Ehrenfest classification has been put forward by Paul Ehrenfest. According to this classification phase transitions were labeled by the lowest derivative of the free energy that is discontinuous at the transition. In this classification, solid/liquid/gas transitions are termed as first order phase transition.
A highlighting feature of first-order phase transition is the discontinuous changes in variables. Whereas in the second order phase transition the variables are continuous. We will not be going into details of this here but would clearly mention that Ehrenfest classification is not perfect and has some loopholes. Discussing them in our current article would not be feasible. These loopholes have led to the development of the modern classification.
In the modern classification, the first order transitions are governed by the principle of latent heat. During such transition, the system either releases or absorbs a certain amount of energy per given volume. Here the temperature of the system remains constant as the heat is added. That means the excess heat is given off while the process is in place. In modern classification, the second order is also called continuous phase transition.
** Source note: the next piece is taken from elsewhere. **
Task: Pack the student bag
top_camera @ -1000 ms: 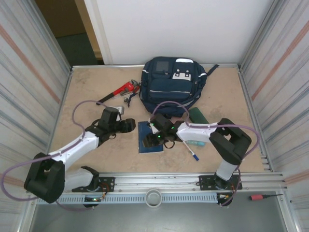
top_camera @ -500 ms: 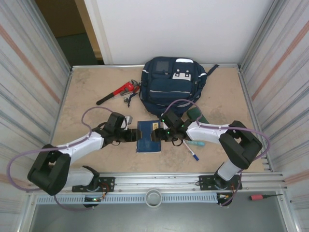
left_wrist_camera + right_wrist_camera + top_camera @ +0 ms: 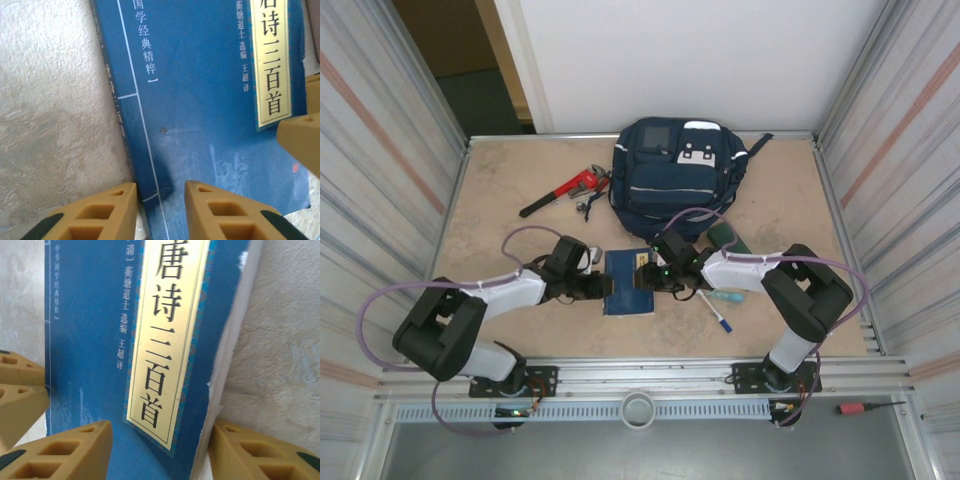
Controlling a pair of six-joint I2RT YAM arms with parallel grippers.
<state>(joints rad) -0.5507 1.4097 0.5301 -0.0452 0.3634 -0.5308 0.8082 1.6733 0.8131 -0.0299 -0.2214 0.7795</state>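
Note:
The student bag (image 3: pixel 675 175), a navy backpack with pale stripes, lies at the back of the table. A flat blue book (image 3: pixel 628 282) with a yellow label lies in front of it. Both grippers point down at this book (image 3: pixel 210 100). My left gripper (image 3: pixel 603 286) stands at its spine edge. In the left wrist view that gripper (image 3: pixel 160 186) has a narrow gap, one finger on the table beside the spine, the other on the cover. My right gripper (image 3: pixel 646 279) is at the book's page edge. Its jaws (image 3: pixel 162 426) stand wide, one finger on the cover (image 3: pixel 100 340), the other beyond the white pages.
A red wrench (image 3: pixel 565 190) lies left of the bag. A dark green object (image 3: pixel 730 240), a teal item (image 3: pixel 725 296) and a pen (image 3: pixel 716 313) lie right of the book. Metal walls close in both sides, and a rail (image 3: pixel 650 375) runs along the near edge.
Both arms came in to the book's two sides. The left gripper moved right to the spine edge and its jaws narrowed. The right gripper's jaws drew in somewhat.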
It is a very complex phenomenon to study. But it is more concrete than the earlier classification.
Now you know the basics of the phase transition, its time to understand the answer to the question that this article intends to resolve. See, any substance which has combustion temperature which is lower than its melting point will burn instead of melt.
Before they have a chance of changing their phase they react with oxygen in the atmosphere and combust (burn). On the other hand, substances which have a combustion temperature higher than their melting point will begin the phase transition process and melt (change their phase). It’s as simple as that.
Hope this suffices the answer that you guys were looking for.